In the event of a deadlock between the two houses, section 41 of the Constitution Act provides for  the government to seek permission to dissolve the parliament and hold new elections, although this power has never been used.[6] The main mechanism to resolve deadlocks has been the use of Conference Procedures to broker agreement on disputed bills.[7] There have been calls to abolish the upper house, and in 2015 then Labor Premier Mike Rann backed away from holding a referendum on the issue.[8] There appears, however, to be limited appetite for a unicameral system, such as in Queensland.

South Australia operates a majoritarian, full preferential, single member electoral system for the House of Assembly, and a proportional representative system for the upper house, with the single transferable vote. Lower House members serve four-year terms, and Members of the Legislative Council (MLCs) serve for eight years.
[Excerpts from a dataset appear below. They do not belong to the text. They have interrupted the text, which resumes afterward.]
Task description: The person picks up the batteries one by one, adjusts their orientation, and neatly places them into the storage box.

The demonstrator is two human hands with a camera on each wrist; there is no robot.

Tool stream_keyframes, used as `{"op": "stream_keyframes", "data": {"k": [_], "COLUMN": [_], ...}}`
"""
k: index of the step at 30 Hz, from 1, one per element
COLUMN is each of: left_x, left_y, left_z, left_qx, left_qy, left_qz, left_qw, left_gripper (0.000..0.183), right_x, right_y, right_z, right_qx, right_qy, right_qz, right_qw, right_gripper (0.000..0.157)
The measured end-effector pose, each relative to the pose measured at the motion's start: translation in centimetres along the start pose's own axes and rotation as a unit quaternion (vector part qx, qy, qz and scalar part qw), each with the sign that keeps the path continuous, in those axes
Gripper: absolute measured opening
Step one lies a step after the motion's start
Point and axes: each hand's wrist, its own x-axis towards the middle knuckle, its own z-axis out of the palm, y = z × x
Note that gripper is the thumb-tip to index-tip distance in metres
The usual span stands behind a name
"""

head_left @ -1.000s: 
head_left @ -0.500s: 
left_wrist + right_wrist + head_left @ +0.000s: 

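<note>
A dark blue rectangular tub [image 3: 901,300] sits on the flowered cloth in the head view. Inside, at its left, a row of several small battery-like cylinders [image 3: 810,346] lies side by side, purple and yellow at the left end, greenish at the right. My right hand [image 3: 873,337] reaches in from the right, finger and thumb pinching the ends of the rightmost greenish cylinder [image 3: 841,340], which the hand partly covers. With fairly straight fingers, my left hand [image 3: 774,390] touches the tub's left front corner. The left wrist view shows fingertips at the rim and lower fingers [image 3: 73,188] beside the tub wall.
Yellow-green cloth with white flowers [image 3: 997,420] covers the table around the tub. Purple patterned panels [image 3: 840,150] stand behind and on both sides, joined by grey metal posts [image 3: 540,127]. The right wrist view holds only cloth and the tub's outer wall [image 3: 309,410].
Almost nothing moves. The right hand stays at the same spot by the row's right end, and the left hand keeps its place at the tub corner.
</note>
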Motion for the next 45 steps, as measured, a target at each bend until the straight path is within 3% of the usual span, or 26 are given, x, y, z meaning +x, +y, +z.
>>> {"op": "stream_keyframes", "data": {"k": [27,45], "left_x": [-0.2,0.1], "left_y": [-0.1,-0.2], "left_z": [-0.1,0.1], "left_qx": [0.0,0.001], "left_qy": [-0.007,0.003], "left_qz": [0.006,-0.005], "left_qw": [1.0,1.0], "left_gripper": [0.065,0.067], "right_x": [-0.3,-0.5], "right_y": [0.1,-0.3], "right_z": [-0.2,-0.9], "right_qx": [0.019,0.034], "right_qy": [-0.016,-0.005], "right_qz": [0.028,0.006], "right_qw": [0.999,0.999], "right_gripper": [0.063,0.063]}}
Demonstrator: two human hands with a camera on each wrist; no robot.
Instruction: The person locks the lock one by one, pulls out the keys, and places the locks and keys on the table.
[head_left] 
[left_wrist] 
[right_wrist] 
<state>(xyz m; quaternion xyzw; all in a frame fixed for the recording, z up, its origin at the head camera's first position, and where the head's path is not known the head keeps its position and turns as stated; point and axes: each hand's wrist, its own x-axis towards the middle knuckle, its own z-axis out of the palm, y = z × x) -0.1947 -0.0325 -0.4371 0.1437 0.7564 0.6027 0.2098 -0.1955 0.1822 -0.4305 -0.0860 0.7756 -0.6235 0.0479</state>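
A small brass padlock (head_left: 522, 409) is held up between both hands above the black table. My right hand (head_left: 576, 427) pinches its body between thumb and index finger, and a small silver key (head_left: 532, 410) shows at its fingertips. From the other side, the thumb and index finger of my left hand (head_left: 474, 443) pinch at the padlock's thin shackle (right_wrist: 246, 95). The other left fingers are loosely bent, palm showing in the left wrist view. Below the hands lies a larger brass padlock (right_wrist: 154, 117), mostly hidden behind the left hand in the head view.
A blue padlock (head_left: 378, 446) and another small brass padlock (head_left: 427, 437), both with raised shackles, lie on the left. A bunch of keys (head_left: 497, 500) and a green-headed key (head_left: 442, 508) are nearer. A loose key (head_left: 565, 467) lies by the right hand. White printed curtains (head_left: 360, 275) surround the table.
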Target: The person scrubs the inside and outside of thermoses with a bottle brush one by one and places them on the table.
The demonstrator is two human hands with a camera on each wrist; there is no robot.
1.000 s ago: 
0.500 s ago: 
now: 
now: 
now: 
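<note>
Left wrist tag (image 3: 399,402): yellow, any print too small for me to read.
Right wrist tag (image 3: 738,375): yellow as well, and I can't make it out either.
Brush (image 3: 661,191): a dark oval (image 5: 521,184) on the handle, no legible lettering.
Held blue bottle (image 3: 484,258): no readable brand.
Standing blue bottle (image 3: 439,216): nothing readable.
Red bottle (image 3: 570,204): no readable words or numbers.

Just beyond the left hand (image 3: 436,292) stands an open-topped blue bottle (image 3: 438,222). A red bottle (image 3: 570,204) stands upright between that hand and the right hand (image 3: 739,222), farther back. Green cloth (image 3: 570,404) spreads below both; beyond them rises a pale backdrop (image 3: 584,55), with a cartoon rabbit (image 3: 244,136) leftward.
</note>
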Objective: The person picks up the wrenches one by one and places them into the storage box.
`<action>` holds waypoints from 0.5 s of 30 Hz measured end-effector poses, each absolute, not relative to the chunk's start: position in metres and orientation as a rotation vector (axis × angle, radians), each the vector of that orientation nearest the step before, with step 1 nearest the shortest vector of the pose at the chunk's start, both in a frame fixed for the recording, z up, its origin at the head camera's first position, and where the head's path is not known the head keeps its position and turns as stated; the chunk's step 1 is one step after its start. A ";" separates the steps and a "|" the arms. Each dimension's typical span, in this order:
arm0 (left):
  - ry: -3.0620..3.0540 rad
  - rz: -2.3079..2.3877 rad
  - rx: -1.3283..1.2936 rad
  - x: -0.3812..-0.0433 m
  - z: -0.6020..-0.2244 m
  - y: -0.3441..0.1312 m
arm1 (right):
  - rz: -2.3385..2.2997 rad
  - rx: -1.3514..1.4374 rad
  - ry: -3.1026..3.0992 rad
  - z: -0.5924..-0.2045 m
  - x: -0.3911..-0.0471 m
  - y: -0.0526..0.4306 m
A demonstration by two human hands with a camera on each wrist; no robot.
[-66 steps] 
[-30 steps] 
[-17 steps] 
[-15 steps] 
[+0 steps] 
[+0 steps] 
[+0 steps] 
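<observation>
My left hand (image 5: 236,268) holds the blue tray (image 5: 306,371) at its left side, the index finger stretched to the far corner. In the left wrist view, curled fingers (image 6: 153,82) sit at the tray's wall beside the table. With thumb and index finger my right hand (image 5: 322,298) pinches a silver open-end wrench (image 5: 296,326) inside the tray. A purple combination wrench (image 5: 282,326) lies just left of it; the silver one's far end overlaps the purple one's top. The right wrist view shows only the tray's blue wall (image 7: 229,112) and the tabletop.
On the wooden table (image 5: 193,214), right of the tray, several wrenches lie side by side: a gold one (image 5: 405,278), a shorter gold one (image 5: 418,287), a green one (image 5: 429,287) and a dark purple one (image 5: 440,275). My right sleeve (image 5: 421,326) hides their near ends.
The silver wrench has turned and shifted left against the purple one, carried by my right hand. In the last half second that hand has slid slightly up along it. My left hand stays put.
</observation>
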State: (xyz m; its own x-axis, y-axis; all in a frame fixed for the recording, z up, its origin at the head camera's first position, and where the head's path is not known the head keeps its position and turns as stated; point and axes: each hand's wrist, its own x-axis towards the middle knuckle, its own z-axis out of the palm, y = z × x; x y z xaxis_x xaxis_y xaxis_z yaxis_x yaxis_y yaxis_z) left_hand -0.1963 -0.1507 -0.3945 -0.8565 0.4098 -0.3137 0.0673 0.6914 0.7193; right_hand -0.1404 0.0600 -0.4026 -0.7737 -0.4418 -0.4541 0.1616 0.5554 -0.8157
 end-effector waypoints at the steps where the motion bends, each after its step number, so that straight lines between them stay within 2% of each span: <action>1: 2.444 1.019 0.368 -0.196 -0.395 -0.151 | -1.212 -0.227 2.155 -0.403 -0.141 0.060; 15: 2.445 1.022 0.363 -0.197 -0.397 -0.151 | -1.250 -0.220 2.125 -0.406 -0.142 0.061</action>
There has been sporadic media and political commentary arguing for reform by reducing the term length for MLCs.[9]

South Australian Distinctiveness

While similar to other states, the South Australian political system has  some distinct features, not least the issue of boundaries and boundary redistribution. South Australia has had a long history of malapportionment or what was termed the ‘Playmander’ — with highly disproportionate electorate sizes[10] giving disproportionate representation to rural constituencies, violating the principle of ‘one vote, one value’. The term was rather maladroit, since malapportionment is rather different from ‘gerrymandering’, the manipulation of individual electoral boundaries for partisan advantage. While malapportionment was abolished in the 1970s, the issue of electoral boundaries remains contentious in South Australian politics for several reasons. First, South Australia has a distinct geography. After Western Australia, South Australia has the second-most highly concentrated population, with most people living in or near Adelaide or the other major urban centres (approximately 75 per cent of a total state population of 1.67 million). This means that most elections are decided by marginal seats in metropolitan or outer suburban areas.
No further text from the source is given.